Personal information
- Date of birth: 5 July 1998 (age 28)
- Place of birth: Berat, Albania
- Height: 1.86 m (6 ft 1 in)
- Position: Centre-back

Team information
- Current team: Atlanta United
- Number: 4

Youth career
- 2011: Olympic Arena Academy
- 2011–2017: Panetolikos

Senior career*
- Years: Team / Apps / (Gls)
- 2017–2019: Panetolikos / 45 / (0)
- 2019–2022: PAOK / 23 / (1)
- 2022–2025: Famalicão / 72 / (0)
- 2025–: Atlanta United / 31 / (0)

International career^{‡}
- 2016: Albania U19 / 2 / (0)
- 2016–2017: Albania U21 / 2 / (0)
- 2018–: Albania / 19 / (0)

= Enea Mihaj =

Albanian footballer (born 1998)

Enea Mihaj (Ενέα Μιχάι, born 5 July 1998) is an Albanian professional footballer who plays as a centre-back for Major League Soccer club Atlanta United FC and the Albania national team.

==Early life==
He was born in Albania and later moved with his family to Thessaloniki, Greece, and then to Rhodes, where he discovered his interest for football. At the age of 13, he was admitted to the Olympic Arena Academy where he stood out with his talent and caught the eye of Panetolikos, who signed him to their academy. At the age of 16, he moved to Aetolia-Acarnania.

==Club career==
===Panetolikos===
Mihaj first suited up for Panetolikos on 14 December 2016 in a 2016–17 Greek Cup match against Kallithea where he was an unused substitute. After two league matches as an unused substitute, he made his professional debut on 11 January 2017 in a cup match against PAOK, coming on as a substitute in the 87th minute in place of Giorgos Mygas.

===PAOK===
On 21 June 2019, Mihaj signed with PAOK. On 12 July 2020, he scored his first goal for PAOK in a 1–0 away victory against Olympiacos in the 90th minute.

=== Famalicão ===
On 15 August 2022, Mihaj signed a three-year contract with Primeira Liga club Famalicão.

==International career==
===Youth===
Mihaj received his first call-up to the Albania under-19 team by coach Arjan Bellaj for the Roma Caput Mundi tournament in February and March 2016.

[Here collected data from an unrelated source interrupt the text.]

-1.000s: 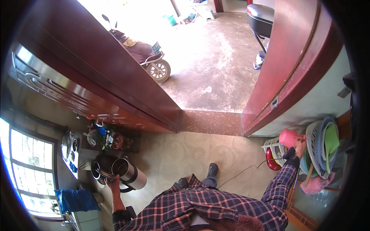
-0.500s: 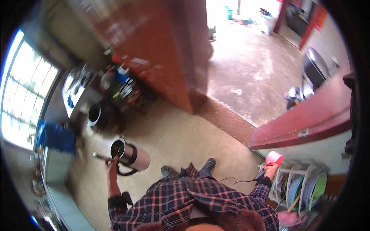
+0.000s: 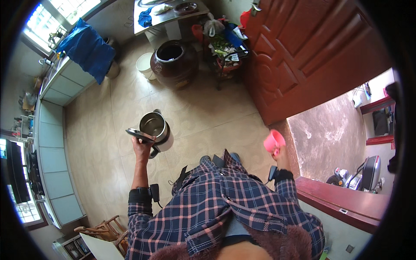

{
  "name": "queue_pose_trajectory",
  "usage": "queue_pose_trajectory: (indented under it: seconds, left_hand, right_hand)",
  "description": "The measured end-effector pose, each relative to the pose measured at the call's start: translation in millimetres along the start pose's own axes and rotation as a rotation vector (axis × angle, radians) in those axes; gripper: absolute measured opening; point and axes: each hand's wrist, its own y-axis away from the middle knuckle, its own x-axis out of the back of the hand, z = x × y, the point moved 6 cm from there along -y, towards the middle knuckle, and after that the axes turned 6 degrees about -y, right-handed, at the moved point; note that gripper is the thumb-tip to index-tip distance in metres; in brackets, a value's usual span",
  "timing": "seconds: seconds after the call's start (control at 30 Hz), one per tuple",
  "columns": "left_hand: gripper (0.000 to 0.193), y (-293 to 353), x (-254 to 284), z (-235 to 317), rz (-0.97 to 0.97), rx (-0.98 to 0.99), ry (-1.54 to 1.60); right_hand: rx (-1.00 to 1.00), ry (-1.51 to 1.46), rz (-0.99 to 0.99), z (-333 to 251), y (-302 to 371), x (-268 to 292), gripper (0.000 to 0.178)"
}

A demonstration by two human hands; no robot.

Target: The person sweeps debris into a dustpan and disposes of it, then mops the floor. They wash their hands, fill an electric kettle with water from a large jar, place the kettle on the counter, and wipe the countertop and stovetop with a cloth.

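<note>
My left hand (image 3: 140, 148), out in front on the left, is closed around the handle of a kettle (image 3: 166, 142). This kettle has a pale pink body, a steel inside and a dark handle; its lid (image 3: 139, 134) stands open on the side near my hand. What lies at its bottom is hard to make out. On the right, my right hand (image 3: 277, 155) grips a pink plastic cup (image 3: 273, 141) by its handle, apart from the kettle. Ahead on the floor stands a big brown glazed jar (image 3: 175, 71) with a dark open mouth.
A white bucket (image 3: 145, 67) stands left of the jar. Behind is a table (image 3: 162, 24); a rack of vegetables (image 3: 227, 47) is beside the open red-brown door (image 3: 299, 56). Pale cabinets (image 3: 54, 149) run along the left. Lower left is a wooden chair (image 3: 106, 232).
My view has swung toward the left, so the jar and table are now ahead and the doorway lies at the right. Both hands keep hold of the kettle and cup.
</note>
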Motion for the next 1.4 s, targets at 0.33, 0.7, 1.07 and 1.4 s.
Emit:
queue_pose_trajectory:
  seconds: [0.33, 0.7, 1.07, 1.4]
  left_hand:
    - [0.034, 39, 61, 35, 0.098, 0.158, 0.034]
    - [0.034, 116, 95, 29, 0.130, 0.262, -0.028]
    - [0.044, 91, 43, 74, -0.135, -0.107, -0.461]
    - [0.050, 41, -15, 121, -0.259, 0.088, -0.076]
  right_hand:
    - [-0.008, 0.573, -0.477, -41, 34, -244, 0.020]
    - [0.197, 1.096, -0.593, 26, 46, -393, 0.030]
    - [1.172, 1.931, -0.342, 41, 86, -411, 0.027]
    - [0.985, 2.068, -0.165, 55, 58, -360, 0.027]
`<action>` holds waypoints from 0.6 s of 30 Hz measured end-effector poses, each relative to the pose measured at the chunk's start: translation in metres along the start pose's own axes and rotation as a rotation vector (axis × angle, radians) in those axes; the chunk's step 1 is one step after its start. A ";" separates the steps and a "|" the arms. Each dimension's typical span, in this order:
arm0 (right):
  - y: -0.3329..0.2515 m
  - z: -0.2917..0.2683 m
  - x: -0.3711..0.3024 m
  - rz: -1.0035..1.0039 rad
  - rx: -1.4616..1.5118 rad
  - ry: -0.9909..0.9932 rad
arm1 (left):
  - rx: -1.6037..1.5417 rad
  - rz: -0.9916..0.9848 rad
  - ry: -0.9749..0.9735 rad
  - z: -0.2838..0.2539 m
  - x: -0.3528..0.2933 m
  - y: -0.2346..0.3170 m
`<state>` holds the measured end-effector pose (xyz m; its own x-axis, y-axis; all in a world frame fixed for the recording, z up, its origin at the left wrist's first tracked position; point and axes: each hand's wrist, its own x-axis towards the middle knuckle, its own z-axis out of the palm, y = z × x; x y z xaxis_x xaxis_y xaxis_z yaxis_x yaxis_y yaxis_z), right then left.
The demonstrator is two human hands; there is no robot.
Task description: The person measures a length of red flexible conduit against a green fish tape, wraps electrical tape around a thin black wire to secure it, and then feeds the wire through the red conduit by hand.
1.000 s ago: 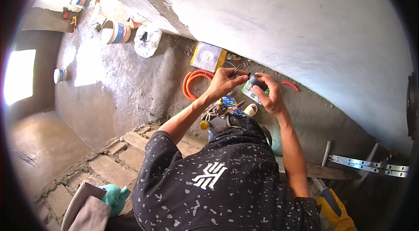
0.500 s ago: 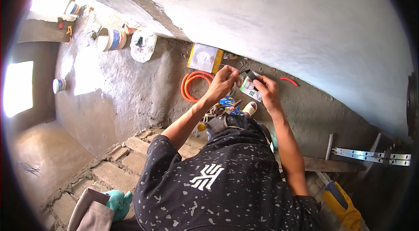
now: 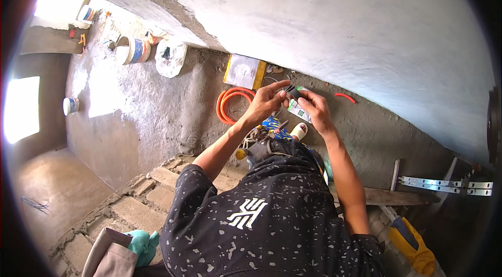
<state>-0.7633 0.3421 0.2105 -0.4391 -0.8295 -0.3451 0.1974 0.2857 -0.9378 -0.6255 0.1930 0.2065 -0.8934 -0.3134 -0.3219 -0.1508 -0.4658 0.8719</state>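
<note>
In front of my body, both hands meet at a small black roll that looks like electrical tape [image 3: 294, 93]. My right hand [image 3: 316, 108] grips it between thumb and fingers from the right. My left hand [image 3: 267, 100] has its thumb and forefinger against the roll's left side, the forefinger stretched along its top. The fingers hide part of the roll. Below the hands, a green and white packet [image 3: 300, 111] lies on the floor. To the left of my left hand is a coil of orange hose [image 3: 224, 104].
A yellow-edged package [image 3: 243, 70] lies by the wall. A short red tube piece [image 3: 345, 97] is at right. A bucket [image 3: 133, 50] and a white bag [image 3: 170, 58] stand far left. Concrete blocks [image 3: 138, 213] lie lower left, a wooden board [image 3: 387, 197] and perforated metal strips [image 3: 436, 185] lower right.
My left hand has come right to the black roll, closing the small gap between the hands. The roll has tilted and shifted slightly left in my right hand.
</note>
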 end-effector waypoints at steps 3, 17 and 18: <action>0.003 0.000 -0.002 0.003 0.051 0.017 | 0.065 -0.011 0.009 -0.002 0.005 -0.006; 0.008 -0.005 -0.006 -0.045 0.022 0.042 | 0.239 0.009 0.182 0.008 0.011 -0.001; 0.008 -0.005 -0.007 -0.075 -0.042 0.068 | 0.239 0.009 0.180 0.009 0.012 -0.001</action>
<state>-0.7633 0.3521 0.2053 -0.5096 -0.8154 -0.2747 0.1256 0.2453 -0.9613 -0.6402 0.1975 0.2050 -0.8089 -0.4681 -0.3559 -0.2580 -0.2613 0.9301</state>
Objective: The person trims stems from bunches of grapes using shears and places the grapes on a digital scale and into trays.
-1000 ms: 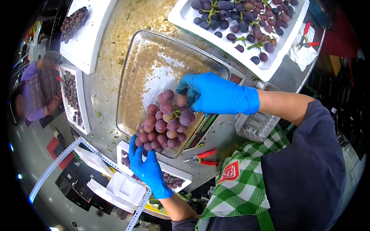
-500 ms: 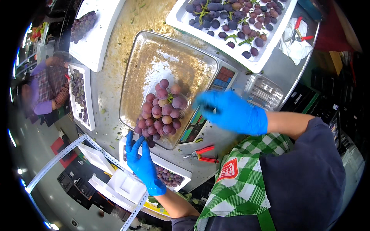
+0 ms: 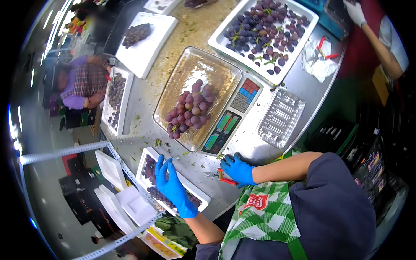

He received his first call-up at the under-21 level by coach Redi Jupi for the 2017 UEFA European Under-21 Championship qualification Group 4 match against Israel on 10 October 2016. He made his debut in the 4–0 defeat, coming on as a substitute at half-time in place of Kostandin Kariqi.

He was called up again to Albania's under-21 side for two friendly matches against Moldova on 25 and 27 March 2017.

===Senior===
Mihaj received his first senior call-up to Albania senior team by coach Christian Panucci for the 2018–19 UEFA Nations League C debut against Israel and Scotland on 7 and 10 September 2018. He made his international debut in the 2–0 away loss to Scotland, entering in the last minutes of the match.

Mihaj was named in the squad by the new manager Sylvinho for the opening UEFA Euro 2024 qualifying game against Poland in March 2023, filling in for the injured Ardian Ismajli.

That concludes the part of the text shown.